Individual big data products include SPSS predictive analytics software, the DB2 database, Cognos Analytics on Cloud, BigInsights Hadoop software, and machine learning technology.

In April IBM enhanced Watson's data analysis and discovery capabilities on the IBM Cloud by expanding the functionality of the Watson Discovery Service and introducing the Watson Company Profiler experimental platform.

Infoworks

Top Executive: CEO Amar Arsikere

Infoworks provides a Hadoop-based data warehouse system that can run either on premise or, more recently, in the cloud.

Infoworks, founded in 2014 and based in San Jose, closed on $15 million in Series B funding in March.

MapR Technologies

Top Executive: CEO Matt Mills

MapR Technologies develops a converged data platform that integrates Hadoop, Spark and the Apache Drill SQL engine with real-time database capabilities, event streaming and scalable storage.

With the Internet of things expected to be a major driver of demand for big data technologies, MapR in March announced a small footprint edition of its platform that can capture, process and analyze data closer to the IoT devices that generate the data.

Based in San Jose, MapR was founded in 2009.

Oracle

Top Executives: CEOs Safra Catz and Mark Hurd

Oracle is one of the long-time leaders in the big data space with its flagship Oracle Database and MySQL relational databases, data management and integration tools, data warehousing technology, and data analytics and visualization software.

Oracle's big data platforms include hardware systems such as the Big Data Appliance, the Exadata Database Machine and the Exalytics In-Memory Machine.

In April Oracle signed a deal to acquire Moat, a developer of a cloud platform for marketing data and analytics. Oracle plans to add the technology to the Oracle Data Cloud system.

Ryft Systems

Top Executive: CEO Des Wilson

Ryft develops a line of hardware compute accelerators that use FPGA and x86 processors, a library of data discovery algorithms, and other technology to create a high-performance analytics engine. The company says its systems, running as a hosted system or on premise, outperforms other analytics platforms by a factor of 100 or more.

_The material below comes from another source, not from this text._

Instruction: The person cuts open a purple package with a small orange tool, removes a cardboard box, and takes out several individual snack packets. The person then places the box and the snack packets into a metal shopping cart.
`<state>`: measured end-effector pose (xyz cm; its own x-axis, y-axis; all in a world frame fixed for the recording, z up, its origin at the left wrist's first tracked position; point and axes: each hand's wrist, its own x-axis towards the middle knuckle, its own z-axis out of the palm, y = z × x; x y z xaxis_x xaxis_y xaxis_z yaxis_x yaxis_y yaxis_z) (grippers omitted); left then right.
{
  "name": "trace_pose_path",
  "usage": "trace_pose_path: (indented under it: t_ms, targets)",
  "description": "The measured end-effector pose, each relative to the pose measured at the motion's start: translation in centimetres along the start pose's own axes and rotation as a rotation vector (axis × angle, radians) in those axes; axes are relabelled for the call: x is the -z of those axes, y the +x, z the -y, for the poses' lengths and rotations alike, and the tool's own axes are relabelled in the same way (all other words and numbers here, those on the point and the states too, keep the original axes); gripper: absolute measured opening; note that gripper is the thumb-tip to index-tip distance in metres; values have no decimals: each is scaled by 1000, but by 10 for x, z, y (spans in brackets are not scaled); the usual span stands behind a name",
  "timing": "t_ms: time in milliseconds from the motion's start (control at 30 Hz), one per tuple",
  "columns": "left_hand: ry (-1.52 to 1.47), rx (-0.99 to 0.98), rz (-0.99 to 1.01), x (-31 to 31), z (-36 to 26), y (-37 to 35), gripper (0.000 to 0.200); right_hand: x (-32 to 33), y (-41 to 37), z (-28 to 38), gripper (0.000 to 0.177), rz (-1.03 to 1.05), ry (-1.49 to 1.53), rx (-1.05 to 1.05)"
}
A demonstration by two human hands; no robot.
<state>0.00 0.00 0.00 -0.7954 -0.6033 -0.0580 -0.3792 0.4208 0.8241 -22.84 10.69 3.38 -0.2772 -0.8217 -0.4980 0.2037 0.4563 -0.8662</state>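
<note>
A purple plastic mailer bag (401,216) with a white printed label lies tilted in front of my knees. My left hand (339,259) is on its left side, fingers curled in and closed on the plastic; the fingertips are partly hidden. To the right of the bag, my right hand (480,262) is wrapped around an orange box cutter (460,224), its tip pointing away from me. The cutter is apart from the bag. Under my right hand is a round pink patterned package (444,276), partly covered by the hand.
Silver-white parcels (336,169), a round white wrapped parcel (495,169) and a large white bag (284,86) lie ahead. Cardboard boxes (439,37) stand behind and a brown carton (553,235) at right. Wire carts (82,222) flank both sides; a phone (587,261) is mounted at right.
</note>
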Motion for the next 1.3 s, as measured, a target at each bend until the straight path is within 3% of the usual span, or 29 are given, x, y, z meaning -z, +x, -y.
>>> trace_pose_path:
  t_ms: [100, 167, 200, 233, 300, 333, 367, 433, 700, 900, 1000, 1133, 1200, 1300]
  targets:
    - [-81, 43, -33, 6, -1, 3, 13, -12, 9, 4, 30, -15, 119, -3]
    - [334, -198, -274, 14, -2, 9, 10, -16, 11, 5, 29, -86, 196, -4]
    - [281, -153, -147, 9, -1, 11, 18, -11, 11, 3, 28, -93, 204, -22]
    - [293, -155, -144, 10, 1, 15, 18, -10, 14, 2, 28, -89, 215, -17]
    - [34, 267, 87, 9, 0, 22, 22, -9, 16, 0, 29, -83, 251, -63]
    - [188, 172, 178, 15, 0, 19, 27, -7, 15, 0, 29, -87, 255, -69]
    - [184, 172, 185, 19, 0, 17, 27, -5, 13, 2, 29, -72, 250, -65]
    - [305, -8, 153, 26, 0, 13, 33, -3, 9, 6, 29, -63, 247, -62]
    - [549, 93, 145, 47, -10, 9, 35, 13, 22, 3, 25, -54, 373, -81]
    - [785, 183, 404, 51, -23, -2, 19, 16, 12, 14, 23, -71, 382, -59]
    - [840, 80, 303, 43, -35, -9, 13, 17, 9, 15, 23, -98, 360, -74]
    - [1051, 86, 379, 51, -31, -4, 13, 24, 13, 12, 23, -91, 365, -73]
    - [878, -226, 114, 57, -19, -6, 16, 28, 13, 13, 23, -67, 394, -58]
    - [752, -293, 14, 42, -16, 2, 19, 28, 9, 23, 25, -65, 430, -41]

Ryft, founded in 2000 and based in Rockville, Md., recently partnered with AWS to deliver Ryft Virtual, a heterogeneous cloud-based version of its Ryft One system, for customers of AWS EC2 F1 instances.

Snowflake Computing

Top Executive: CEO Bob Muglia

Startup Snowflake Computing began offering its cloud-based Snowflake Elastic Data Warehouse service nearly two years ago, providing an alternative to traditional on-premise data warehouse systems that tend to be complex, expensive and time-consuming to build.

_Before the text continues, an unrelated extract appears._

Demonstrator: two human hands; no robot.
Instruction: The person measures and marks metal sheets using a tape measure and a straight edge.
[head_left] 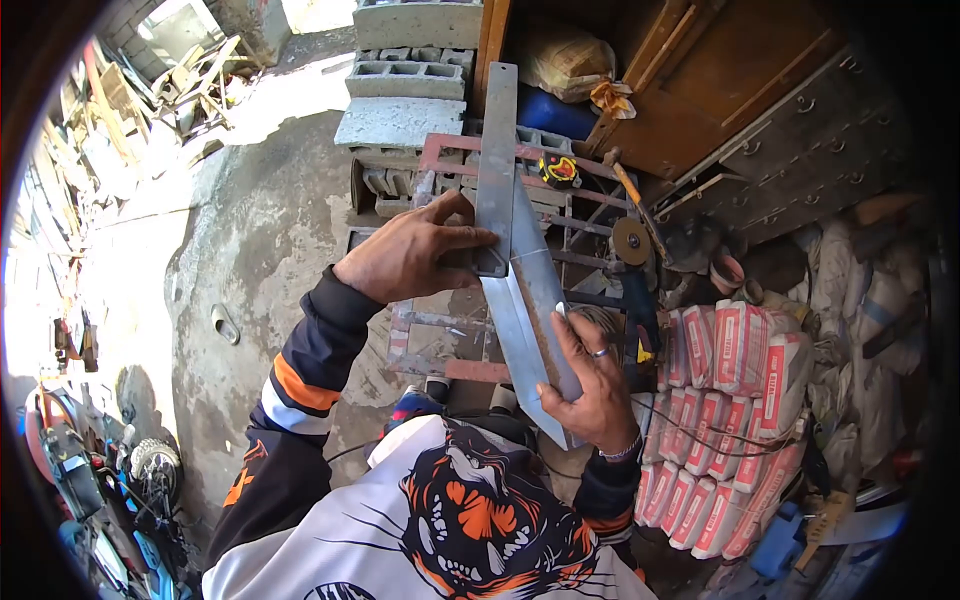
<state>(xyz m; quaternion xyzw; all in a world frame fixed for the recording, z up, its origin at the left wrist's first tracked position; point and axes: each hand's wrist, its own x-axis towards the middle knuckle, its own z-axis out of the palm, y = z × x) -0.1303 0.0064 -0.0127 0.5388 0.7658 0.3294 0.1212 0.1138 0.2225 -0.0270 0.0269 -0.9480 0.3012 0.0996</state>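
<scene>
My left hand pinches the lower end of a flat grey metal bar with a small hole at its far end. The bar lies against the upper part of a long folded sheet-metal piece, where a thin pale line crosses the surface. Lower down, my right hand grips this sheet-metal piece by its right side, thumb on its face. A small white tip shows by the right index finger; what it belongs to is hidden. Beneath both hands stands a worn reddish metal frame.
On the frame lie a yellow-and-black tape measure and an angle grinder with its disc facing up. A hammer rests beside them. Concrete blocks stand behind, stacked red-and-white bags to the right, a motorbike at lower left.
</scene>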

On April 5 Snowflake closed on $100 million in Series D funding, bringing its total financing to $205 million.

The San Mateo, Calif.-based Snowflake, founded in 2012, said that in its fiscal year ended Jan. 31, the company nearly doubled its customer base and increased total customer data storage by 300 percent.

Teradata

Top Executive: President and CEO Victor Lund

Teradata was in many respects the original data warehouse system vendor, developing hardware/software systems specifically for data warehouse applications, in contrast to competitors that adapted their transaction processing systems to function as data warehouses.

Today Teradata, based in Dayton, Ohio, offers a line of purpose-built data warehouse platforms running the company's Teradata Database, business analytics software and other big data products. The systems run on premise and in private clouds: In March the company launched the Teradata IntelliCloud packaged software-as-a-service offering.

Teradata was in the leader quadrant in the 2017 Gartner Magic Quadrant for Data Management Solutions for Analytics and achieved the highest position for "completeness of vision."